MES Strategies for Discrete Manufacturers in 2026

Discrete manufacturing is under more operational strain than at any point in the past decade. Margins for error are shrinking, while pressures across supply chains, workforce and regulation are forcing manufacturers to rethink the systems that run their plants.
Max Liashenko, Head of Services at OLSOM, sees the shift clearly: "Discrete manufacturing is moving from managing complexity to mastering it, where shrinking margins for error and workforce constraints demand real-time precision."
What manufacturers face in 2026
Four pressures are converging on the discrete manufacturing sector this year: a widening workforce gap, accelerating regulatory change, persistent supply chain volatility and legacy systems struggling to keep pace.
The workforce gap is reshaping the shop floor. As senior operators retire, institutional knowledge leaves with them and 48% of manufacturers already struggle to fill production and operations roles, according to Deloitte. Digital work instructions and structured data capture have become the practical starting point for preserving operational memory and accelerating onboarding.

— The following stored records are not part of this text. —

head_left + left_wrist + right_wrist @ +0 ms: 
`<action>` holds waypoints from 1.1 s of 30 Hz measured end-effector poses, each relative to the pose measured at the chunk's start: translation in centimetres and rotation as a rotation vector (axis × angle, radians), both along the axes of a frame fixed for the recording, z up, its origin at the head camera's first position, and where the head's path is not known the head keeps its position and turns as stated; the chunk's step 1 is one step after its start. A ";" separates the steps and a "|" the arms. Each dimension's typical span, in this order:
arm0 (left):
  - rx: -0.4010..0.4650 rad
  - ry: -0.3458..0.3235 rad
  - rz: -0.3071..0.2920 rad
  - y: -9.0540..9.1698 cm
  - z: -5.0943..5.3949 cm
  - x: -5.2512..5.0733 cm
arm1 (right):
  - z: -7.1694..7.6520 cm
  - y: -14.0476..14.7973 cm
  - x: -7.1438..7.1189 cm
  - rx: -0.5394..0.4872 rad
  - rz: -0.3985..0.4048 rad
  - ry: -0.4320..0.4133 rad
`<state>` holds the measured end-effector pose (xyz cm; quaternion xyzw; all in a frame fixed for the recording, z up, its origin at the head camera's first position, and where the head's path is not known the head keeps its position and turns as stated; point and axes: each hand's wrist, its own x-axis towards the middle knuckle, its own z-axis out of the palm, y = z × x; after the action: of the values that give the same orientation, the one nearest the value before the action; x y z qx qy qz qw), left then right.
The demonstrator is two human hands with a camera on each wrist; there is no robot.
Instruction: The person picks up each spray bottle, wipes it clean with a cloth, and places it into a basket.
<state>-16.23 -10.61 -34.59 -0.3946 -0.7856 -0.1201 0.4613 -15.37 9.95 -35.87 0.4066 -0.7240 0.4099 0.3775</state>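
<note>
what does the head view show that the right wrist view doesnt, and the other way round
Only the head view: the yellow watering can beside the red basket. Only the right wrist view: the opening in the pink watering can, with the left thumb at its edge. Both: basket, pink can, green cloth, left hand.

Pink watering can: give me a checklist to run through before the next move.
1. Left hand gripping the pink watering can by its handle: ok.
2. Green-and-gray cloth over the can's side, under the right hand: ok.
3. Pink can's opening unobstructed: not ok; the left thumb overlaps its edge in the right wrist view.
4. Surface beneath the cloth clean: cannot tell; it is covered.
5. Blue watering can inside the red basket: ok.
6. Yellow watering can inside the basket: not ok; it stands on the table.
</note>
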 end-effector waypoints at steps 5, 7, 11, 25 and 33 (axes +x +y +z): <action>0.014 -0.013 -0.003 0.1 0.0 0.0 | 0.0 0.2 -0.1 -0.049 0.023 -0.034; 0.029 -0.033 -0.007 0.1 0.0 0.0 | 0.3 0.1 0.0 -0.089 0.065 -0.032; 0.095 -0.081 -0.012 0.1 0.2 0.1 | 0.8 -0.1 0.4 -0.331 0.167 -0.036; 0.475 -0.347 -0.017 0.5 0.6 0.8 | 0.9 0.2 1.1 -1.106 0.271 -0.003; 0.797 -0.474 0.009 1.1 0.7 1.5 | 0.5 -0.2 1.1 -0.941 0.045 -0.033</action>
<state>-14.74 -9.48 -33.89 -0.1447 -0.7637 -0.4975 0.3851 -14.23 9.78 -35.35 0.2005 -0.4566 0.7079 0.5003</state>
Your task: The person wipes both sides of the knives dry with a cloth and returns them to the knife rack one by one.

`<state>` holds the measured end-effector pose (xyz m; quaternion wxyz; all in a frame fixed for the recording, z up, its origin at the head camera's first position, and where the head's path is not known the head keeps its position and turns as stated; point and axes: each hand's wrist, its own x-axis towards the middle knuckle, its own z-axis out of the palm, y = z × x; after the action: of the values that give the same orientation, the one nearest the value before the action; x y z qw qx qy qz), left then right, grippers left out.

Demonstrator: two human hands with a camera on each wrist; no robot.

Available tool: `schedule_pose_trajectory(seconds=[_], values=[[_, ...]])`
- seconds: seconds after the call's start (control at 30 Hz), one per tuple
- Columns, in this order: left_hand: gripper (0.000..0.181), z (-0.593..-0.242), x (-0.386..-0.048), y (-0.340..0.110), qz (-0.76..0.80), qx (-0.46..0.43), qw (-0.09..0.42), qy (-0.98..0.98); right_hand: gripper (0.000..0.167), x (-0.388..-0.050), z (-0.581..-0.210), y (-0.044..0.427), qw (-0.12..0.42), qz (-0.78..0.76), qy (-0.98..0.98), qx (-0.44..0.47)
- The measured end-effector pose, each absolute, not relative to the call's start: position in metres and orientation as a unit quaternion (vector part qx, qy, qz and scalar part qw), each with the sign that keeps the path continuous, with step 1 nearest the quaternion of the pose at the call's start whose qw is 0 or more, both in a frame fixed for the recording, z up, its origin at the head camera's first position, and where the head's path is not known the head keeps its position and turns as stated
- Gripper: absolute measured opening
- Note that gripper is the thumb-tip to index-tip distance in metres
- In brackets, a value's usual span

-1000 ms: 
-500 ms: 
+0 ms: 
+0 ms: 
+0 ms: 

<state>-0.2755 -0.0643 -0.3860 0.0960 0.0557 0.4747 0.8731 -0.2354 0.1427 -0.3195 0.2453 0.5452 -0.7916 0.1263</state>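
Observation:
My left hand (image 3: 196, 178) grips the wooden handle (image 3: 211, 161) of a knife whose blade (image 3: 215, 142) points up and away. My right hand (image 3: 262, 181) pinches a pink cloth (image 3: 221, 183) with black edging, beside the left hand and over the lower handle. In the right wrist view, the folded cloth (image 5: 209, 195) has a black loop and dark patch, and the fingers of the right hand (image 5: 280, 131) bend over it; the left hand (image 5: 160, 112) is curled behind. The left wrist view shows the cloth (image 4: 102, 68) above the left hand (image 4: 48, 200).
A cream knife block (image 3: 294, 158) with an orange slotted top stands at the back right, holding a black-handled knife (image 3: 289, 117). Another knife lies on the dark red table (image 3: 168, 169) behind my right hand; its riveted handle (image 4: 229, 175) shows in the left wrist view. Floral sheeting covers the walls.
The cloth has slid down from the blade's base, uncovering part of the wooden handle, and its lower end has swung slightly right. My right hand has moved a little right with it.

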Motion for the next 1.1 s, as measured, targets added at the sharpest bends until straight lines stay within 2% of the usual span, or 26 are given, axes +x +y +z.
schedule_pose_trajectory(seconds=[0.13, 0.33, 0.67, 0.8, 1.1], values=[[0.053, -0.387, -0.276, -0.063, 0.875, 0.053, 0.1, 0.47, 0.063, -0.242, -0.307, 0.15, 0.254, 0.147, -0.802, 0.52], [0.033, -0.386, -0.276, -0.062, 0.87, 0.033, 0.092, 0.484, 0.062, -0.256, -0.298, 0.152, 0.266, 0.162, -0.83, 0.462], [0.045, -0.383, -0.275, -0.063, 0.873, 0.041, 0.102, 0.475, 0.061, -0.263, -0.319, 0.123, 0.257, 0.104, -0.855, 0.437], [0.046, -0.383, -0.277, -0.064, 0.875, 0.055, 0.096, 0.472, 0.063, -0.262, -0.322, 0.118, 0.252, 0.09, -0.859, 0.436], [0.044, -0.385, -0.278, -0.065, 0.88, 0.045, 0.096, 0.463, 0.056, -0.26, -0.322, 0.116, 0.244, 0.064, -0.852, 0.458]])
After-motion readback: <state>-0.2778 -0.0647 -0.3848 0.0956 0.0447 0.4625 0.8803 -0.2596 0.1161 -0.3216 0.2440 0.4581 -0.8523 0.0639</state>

Regulatory pressure is accelerating the pace of engineering change. The EU's Carbon Border Adjustment Mechanism, ESG reporting requirements and traceability mandates each cascade into engineering change orders that MES platforms must absorb without disrupting production.
Supply chains remain unpredictable and 78% of global manufacturers report visibility gaps across their supplier networks, which leaves them exposed to disruptions they cannot spot or respond to in time.
Underneath all three sits a structural weakness: the legacy systems themselves. Most manufacturers still run critical production on disconnected tools or spreadsheets, exposing operations to cybersecurity risks and fragmented data across MES, ERP and quality systems.
Max summarises: "Fragmented systems are no longer an IT inconvenience, they are a structural risk to performance. In 2026, competitive manufacturers treat data as critical infrastructure."
Why current MES platforms fall short
"Current manufacturing systems struggle because they were built for relatively stable, predictable operations, not for the volatility introduced by constant supply chain disruption, evolving sustainability regulations and rapidly changing product variants," Max explains.
Replacing an MES is no longer a software upgrade but a strategic operational transformation. Max points to three criteria manufacturers should use to evaluate vendors:
- process fit with actual production realities,
- integration depth across OT and IT systems,
- scalability across multiple plants.
OLSOM's smart manufacturing platform, AGW, was built around exactly these requirements, with a no-code architecture that lets process engineers configure workflows without disrupting production. Its composable design adds operational flexibility by letting manufacturers deploy only the modules they need and scale as operations grow.
Max notes that realistic ROI now sits within six to twelve months. Vendors promising "big bang" transformation without clearly defined scope, integration complexity or operational KPIs should be treated as a red flag.
What successful manufacturers are doing differently
The manufacturers pulling ahead in 2026 are doing three things consistently.
"Successful manufacturers are shifting from monolithic MES deployments to modular, API-driven manufacturing architectures that allow them to decouple execution, quality and data layers so they can evolve systems without major disruption," Max says.
The second shift is real-time data contextualisation and event-driven integration, which enables faster, coordinated responses to supply chain changes, quality issues and production variability across sites.
The third is embedding operational intelligence directly into the shop floor. Guided operations and decision support tools reduce dependence on scarce expert knowledge while keeping execution consistent as the workforce changes.
Long-term competitiveness, Max concludes, depends less on what an MES does today and more on how fast it can evolve tomorrow.